1949 Schneider Cup Racer
Luck O' The Irish

By Scott Kruize

Background

It's known that: Ireland's aeronautical prowess goes back to the '30s as host of PanAm's early trans-Atlantic Clipper flying boats.

Ireland acquired 18 Hawker Hurricane fighter planes during WWII, which defended its neutrality and served until 1947.

A wartime study of converting a Hurricane to a seaplane fighter, using Blackburn 'Roc' or 'Shark' floats, was started but not completed or flown.

Many Blackburn Shark torpedo bombers, including 95 made by Boeing of Canada, had removable floats.

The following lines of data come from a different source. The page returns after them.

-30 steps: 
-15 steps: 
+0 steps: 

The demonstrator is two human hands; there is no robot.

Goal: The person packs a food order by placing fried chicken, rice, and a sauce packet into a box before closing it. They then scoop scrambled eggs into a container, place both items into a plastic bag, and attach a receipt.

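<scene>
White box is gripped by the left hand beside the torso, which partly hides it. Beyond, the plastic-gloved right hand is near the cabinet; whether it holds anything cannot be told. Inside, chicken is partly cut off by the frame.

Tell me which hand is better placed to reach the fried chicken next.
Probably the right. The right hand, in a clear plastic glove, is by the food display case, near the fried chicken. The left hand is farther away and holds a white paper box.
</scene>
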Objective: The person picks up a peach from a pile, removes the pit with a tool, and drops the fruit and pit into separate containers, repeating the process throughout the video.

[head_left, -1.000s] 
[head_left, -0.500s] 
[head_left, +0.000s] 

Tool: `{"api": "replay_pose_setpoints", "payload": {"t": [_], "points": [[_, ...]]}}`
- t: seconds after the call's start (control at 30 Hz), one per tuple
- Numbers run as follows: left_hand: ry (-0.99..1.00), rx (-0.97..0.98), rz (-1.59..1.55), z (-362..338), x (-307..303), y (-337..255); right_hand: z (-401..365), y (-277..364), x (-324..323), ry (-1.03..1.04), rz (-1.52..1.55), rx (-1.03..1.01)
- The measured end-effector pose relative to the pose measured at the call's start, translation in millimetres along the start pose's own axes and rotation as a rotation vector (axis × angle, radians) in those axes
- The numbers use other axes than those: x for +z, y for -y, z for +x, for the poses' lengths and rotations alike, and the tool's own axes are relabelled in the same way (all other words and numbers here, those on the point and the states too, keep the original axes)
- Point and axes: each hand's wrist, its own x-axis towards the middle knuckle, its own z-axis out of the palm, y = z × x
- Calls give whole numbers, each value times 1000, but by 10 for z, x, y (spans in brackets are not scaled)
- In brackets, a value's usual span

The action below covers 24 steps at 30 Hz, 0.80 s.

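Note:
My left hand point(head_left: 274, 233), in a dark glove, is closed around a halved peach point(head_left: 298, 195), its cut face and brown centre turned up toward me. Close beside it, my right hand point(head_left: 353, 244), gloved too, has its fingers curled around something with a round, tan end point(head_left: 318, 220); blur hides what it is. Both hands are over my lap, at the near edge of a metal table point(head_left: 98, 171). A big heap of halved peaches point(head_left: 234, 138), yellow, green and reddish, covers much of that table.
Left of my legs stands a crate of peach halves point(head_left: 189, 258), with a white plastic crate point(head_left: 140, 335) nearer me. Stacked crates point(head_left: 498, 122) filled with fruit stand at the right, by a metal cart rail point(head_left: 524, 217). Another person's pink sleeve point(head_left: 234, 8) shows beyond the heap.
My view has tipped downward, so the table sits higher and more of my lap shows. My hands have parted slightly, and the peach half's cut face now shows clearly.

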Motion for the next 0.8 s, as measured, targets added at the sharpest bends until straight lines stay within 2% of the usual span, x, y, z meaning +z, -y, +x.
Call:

My library research fizzled out at this point, but I managed to find relatives who knew all about how this Schneider '49 entry came to be, just after Ireland proclaimed itself a republic in 1949, independent of even the limited Crown influence over the Commonwealth of Nations:

. . . Sean's uncle, the Minister of Finance, got the project off the ground with a little "creative bookkeeping".

. . . Keirstin's aunt, reporter/editor for the newspaper in Cork, wrote the stirring articles that kept public money coming in.

. . . Emmaline's uncle "liberated" some 'Shark' floats from their storage under all too "casual" security at a Royal Navy base.

. . . Coner's and Monika's parents, engineering students at the University in Cork, designed the ventral fin that enabled Hurricane to turn tightly at sea level, even on floats.

. . . Ryan's uncle, a welder, did much of the conversion, using files his aunt Molly brought back about the unfinished Hurricane, and later Supermarine Spitfire float conversions (which were finished).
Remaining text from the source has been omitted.